- Work required
Among the entries below, one line contains "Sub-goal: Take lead" and another contains "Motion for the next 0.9". Transcribe those two lines and every line between them, exactly.

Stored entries

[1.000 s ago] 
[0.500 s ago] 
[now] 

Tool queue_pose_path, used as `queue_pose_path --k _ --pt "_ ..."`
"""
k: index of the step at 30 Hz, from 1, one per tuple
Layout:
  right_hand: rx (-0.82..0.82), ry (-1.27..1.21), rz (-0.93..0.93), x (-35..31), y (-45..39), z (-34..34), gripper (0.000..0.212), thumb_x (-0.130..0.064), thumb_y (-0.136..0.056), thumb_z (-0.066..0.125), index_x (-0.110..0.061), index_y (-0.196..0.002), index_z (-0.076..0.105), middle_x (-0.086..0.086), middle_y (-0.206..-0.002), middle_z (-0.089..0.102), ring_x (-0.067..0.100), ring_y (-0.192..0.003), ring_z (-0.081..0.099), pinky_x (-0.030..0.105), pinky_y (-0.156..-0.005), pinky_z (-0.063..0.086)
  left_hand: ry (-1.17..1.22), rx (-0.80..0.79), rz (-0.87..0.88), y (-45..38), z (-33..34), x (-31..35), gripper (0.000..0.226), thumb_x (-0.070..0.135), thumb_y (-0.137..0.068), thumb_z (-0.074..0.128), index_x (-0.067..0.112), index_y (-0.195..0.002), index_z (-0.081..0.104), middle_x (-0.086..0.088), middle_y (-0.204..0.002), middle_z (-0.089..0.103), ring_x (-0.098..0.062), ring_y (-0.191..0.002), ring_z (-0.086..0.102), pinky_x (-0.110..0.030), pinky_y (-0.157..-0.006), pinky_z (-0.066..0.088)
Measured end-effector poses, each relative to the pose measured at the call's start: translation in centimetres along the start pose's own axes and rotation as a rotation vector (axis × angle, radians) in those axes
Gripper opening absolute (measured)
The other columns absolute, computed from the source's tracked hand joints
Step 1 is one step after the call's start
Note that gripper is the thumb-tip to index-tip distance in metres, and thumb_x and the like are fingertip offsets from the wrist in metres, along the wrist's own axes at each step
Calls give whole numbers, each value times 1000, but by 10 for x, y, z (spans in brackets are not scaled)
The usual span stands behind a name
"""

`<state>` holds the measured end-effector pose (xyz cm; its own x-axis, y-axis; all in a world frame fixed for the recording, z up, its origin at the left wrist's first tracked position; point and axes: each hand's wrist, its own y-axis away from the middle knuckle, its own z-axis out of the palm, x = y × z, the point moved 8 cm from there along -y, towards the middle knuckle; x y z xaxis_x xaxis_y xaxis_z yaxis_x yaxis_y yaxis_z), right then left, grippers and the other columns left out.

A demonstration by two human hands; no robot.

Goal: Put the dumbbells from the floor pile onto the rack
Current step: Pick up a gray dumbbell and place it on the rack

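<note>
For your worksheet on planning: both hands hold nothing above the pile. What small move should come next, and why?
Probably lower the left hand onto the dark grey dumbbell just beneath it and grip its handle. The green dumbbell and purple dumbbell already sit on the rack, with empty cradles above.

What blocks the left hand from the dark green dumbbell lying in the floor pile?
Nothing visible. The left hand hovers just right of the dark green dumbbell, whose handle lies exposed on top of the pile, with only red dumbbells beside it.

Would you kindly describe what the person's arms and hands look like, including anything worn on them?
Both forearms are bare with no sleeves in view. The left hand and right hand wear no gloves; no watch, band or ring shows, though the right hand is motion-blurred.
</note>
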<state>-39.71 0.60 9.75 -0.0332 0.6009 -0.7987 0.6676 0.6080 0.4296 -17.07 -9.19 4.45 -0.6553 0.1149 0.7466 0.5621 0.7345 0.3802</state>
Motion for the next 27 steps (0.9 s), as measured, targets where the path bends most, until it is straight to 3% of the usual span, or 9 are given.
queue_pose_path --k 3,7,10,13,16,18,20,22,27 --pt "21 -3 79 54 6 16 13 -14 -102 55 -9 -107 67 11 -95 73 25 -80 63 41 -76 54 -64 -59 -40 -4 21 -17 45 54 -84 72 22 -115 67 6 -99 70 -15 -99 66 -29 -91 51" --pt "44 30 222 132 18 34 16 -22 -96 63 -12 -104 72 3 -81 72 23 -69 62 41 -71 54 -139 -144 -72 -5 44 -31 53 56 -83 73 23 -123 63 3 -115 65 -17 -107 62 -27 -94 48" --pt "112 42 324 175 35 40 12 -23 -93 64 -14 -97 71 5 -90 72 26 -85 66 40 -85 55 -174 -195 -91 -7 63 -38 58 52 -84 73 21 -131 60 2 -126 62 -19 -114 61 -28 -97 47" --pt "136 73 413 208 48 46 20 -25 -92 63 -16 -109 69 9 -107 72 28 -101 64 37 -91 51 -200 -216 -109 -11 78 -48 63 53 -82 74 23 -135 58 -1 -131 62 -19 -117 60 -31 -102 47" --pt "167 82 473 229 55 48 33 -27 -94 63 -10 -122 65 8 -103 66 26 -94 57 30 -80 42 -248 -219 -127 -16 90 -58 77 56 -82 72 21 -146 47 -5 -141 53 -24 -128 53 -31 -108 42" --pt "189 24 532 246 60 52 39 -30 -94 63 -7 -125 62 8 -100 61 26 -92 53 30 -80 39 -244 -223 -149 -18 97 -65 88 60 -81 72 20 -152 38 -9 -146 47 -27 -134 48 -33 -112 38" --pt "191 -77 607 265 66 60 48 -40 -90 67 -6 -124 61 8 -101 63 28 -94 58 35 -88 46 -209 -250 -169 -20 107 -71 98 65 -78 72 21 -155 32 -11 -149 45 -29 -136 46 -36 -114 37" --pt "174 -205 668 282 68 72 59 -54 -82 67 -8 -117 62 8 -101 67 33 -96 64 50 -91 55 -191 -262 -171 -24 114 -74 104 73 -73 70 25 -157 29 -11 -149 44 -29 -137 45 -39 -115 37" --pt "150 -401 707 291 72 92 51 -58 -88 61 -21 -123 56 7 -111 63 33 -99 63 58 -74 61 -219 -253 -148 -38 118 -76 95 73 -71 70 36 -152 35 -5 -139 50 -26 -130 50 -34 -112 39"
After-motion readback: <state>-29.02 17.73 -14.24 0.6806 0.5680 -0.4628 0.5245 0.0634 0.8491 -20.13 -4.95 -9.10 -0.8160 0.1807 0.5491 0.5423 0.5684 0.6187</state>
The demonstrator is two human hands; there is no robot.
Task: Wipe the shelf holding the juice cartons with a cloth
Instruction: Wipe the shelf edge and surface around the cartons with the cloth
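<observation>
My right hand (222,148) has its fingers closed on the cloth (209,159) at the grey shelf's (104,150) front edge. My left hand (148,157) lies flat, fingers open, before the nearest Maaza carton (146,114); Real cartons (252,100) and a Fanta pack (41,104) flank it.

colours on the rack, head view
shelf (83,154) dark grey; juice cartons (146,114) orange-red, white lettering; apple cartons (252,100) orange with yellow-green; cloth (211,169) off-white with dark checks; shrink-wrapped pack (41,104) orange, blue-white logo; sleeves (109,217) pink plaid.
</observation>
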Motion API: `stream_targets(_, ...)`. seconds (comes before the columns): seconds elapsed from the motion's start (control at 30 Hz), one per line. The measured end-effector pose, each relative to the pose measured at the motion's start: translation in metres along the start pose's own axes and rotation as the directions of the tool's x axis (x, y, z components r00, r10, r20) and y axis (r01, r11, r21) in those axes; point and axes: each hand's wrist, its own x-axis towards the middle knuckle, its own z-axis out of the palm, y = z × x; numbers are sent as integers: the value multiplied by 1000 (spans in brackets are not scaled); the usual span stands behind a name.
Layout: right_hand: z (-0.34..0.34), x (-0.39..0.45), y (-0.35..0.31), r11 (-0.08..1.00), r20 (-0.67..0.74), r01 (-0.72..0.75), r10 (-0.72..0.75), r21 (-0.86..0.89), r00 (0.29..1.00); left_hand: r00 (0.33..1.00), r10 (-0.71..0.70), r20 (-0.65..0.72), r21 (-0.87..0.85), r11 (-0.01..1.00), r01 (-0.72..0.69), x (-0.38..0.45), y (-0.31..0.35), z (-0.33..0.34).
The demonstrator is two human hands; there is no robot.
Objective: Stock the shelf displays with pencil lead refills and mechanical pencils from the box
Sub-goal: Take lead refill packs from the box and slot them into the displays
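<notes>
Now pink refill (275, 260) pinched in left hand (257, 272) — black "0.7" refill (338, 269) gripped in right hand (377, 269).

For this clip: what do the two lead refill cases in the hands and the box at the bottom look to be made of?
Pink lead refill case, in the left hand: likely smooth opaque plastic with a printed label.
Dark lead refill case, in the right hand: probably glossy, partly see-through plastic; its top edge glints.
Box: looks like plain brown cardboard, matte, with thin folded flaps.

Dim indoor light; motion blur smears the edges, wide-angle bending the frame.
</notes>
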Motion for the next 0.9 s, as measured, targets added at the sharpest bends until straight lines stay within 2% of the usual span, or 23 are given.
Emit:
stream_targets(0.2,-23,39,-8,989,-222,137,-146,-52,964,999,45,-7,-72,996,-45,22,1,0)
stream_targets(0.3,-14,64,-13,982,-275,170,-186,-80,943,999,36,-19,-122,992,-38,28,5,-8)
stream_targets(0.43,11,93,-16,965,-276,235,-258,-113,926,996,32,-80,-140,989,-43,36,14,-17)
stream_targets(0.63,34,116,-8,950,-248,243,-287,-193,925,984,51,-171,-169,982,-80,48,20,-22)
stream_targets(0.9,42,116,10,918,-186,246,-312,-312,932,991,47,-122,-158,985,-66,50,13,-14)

- Answer for this exercise
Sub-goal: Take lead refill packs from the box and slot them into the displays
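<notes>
Now pink refill (275, 260) pinched in left hand (257, 272) — black "0.7" refill (338, 269) gripped in right hand (377, 269).

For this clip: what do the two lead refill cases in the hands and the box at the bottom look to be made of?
Pink lead refill case, in the left hand: likely smooth opaque plastic with a printed label.
Dark lead refill case, in the right hand: probably glossy, partly see-through plastic; its top edge glints.
Box: looks like plain brown cardboard, matte, with thin folded flaps.

Dim indoor light; motion blur smears the edges, wide-angle bending the frame.
</notes>
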Motion for the next 0.9 s, as measured, targets added at the sharpest bends until straight lines stay within 2% of the usual span, or 23 are given.

The response is now complete.